Amshaker / SwiftFormer

[ICCV'23] Official repository of paper SwiftFormer: Efficient Additive Attention for Transformer-based Real-time Mobile Vision Applications
236 stars 25 forks source link

Question about the softmax in EfficientAdditiveAttnetion #4

Closed yaozengwei closed 1 year ago

yaozengwei commented 1 year ago

I doubt there is a mismatching between the code and the paper. For line 175, the shape of A is (B, H*W, 1). I think it should be A = A.softmax(dim=1), so that the softmax operation is applied over the spatial dimension (i.e., H*W). Please correct me If I'm mistaken.

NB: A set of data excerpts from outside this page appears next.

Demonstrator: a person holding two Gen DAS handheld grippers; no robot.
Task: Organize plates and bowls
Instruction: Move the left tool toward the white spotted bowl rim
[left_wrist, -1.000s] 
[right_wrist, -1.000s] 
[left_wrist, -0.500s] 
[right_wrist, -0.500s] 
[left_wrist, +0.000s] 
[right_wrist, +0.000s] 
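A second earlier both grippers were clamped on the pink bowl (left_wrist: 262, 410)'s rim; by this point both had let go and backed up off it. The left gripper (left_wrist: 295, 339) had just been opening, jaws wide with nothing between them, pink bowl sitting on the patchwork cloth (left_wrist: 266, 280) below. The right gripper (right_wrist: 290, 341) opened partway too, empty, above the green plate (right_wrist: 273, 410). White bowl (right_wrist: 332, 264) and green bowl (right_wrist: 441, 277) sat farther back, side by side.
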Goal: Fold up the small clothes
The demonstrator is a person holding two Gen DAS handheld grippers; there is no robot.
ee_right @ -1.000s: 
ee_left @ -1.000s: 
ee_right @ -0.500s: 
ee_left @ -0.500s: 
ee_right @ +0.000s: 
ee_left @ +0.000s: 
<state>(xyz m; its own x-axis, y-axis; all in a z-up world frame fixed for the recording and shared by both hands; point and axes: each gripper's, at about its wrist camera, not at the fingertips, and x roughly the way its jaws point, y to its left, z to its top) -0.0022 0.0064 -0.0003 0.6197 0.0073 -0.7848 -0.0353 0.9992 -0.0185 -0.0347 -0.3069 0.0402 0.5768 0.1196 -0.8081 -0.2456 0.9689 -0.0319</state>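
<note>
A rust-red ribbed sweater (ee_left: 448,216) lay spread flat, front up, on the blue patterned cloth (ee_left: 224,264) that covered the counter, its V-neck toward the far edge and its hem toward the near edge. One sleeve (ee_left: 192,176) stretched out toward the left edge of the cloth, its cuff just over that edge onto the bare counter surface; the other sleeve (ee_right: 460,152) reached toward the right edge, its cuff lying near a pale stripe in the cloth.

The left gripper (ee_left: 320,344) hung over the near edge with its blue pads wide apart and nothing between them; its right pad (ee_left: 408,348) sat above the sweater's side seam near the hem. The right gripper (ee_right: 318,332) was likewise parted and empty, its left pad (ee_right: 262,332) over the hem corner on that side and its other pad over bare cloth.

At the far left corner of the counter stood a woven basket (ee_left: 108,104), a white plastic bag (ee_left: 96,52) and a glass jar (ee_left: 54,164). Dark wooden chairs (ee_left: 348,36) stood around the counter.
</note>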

https://github.com/Amshaker/SwiftFormer/blob/075daf69f8959052dfaf7a1e537009304a17f9ce/models/swiftformer.py#L172-L177

Amshaker commented 1 year ago

Hi @yaozengwei ,

Yes, you are right. The softmax should be in the second dimension, this is an implementation issue. Also, you can replace A=A.softmax(dim=-1) by A=A.softmax(dim=1) or A=torch.nn.functional.normalize(A, dim=1).

I will update the model weights and code soon with this change.

Best regards, Abdelrahman.

yaozengwei commented 1 year ago

Thanks for your quick response!